__PROBLEM REQUIREMENTS__. Write out the whole listing below exactly, skipping each picture.

__INFORMATION SHOWN__.
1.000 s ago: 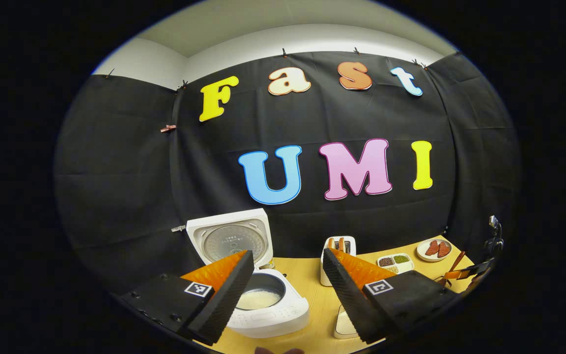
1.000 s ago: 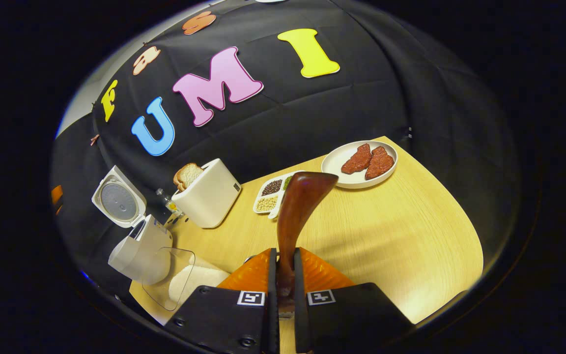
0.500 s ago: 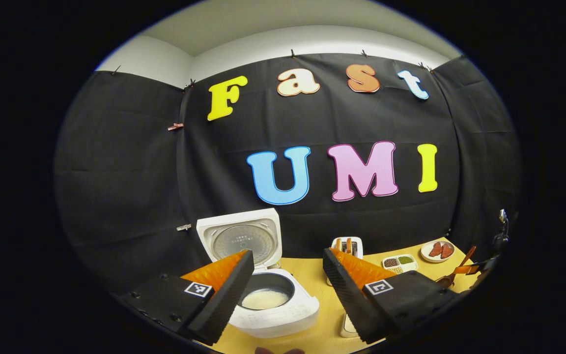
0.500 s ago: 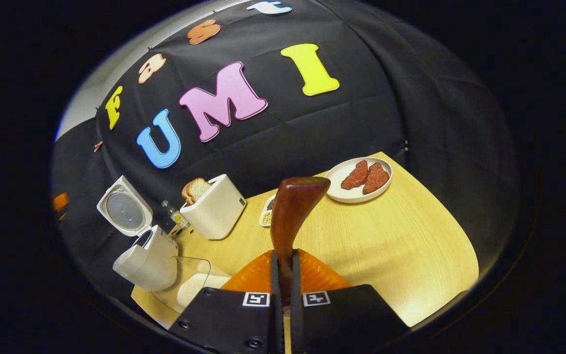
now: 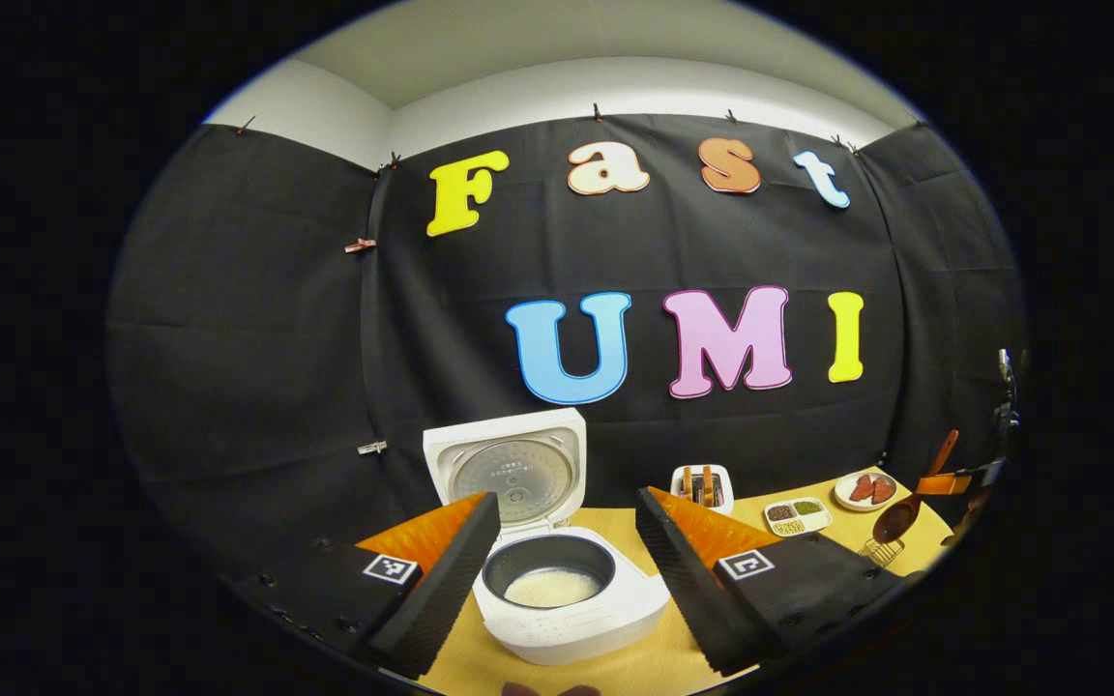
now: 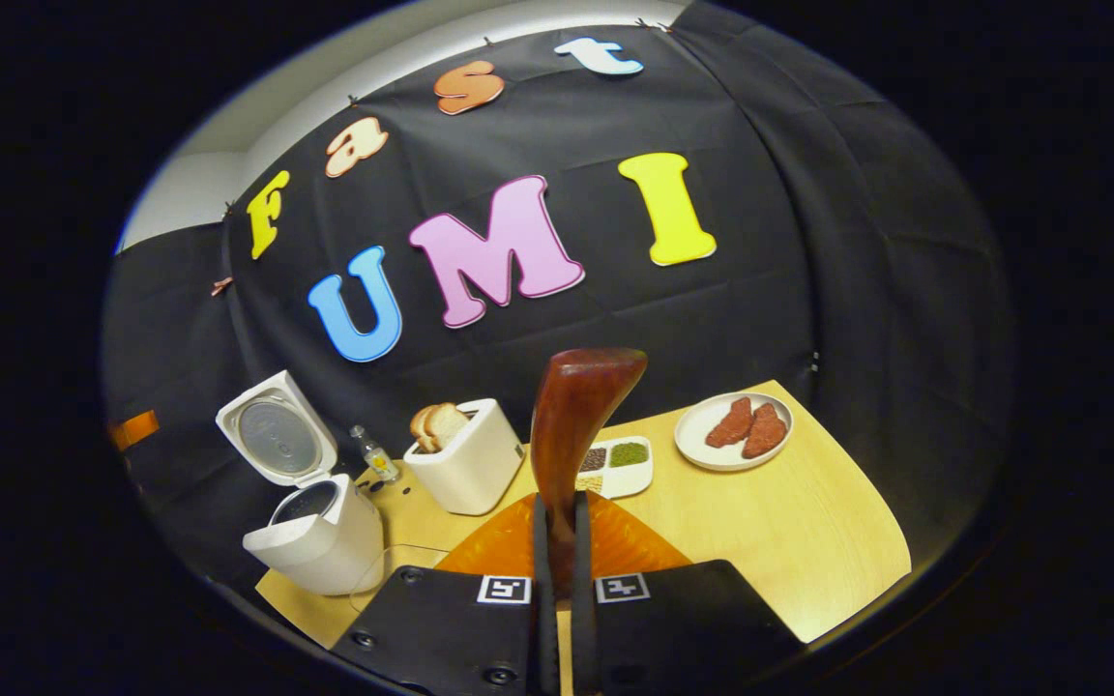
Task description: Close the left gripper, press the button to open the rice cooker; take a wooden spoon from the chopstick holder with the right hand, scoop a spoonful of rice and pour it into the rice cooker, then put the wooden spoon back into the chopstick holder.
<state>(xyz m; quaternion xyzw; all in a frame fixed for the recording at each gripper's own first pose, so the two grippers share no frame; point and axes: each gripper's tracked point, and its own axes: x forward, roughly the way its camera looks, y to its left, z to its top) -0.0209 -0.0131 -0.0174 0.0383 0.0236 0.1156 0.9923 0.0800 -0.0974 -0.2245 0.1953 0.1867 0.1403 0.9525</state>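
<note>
Wooden spoon (image 6: 571, 425) is rising over the last second, clamped by its handle in the right gripper (image 6: 557, 570), and now hanging above the chopstick holder (image 5: 882, 551) at the bench's (image 6: 789, 541) far edge (return looks near). Left gripper (image 5: 567, 570) jaws are standing wide apart, framing the open rice cooker (image 5: 557, 590), rice already in its pot.

A white toaster (image 6: 465, 456) holding sliced bread stood on the pale wooden table (image 6: 808, 541), beside a white divided dish of beans (image 6: 620, 464) and a round white plate of red meat slices (image 6: 734, 432).
</note>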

__SOLVED PROBLEM__.
1.000 s ago: 
1.000 s ago: 
0.500 s ago: 
0.500 s ago: 
now: 
now: 
Task description: Close the left gripper, press the button to open the rice cooker; take a wooden spoon from the chopstick holder with the right hand, scoop a spoonful of rice and pour it into the rice cooker, then put the wooden spoon back into the chopstick holder.
<state>(xyz m; quaternion xyzw; all in a frame fixed for the recording at each gripper's own first pose, so the two grippers share no frame; point and axes: each gripper's tracked point, and its own axes: x forward, roughly the way its camera looks, y to its left, z to its top) -0.0209 -0.0131 -0.0174 0.0383 0.0236 0.1156 0.9923 0.0800 -0.0974 -0.2245 0.1953 0.1867 0.1403 0.9525</state>
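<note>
Wooden spoon (image 6: 571, 425) is rising over the last second, clamped by its handle in the right gripper (image 6: 557, 570), and now hanging above the chopstick holder (image 5: 882, 551) at the bench's (image 6: 789, 541) far edge (return looks near). Left gripper (image 5: 567, 570) jaws are standing wide apart, framing the open rice cooker (image 5: 557, 590), rice already in its pot.

A white toaster (image 6: 465, 456) holding sliced bread stood on the pale wooden table (image 6: 808, 541), beside a white divided dish of beans (image 6: 620, 464) and a round white plate of red meat slices (image 6: 734, 432).
</note>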

There is nothing further to this exercise.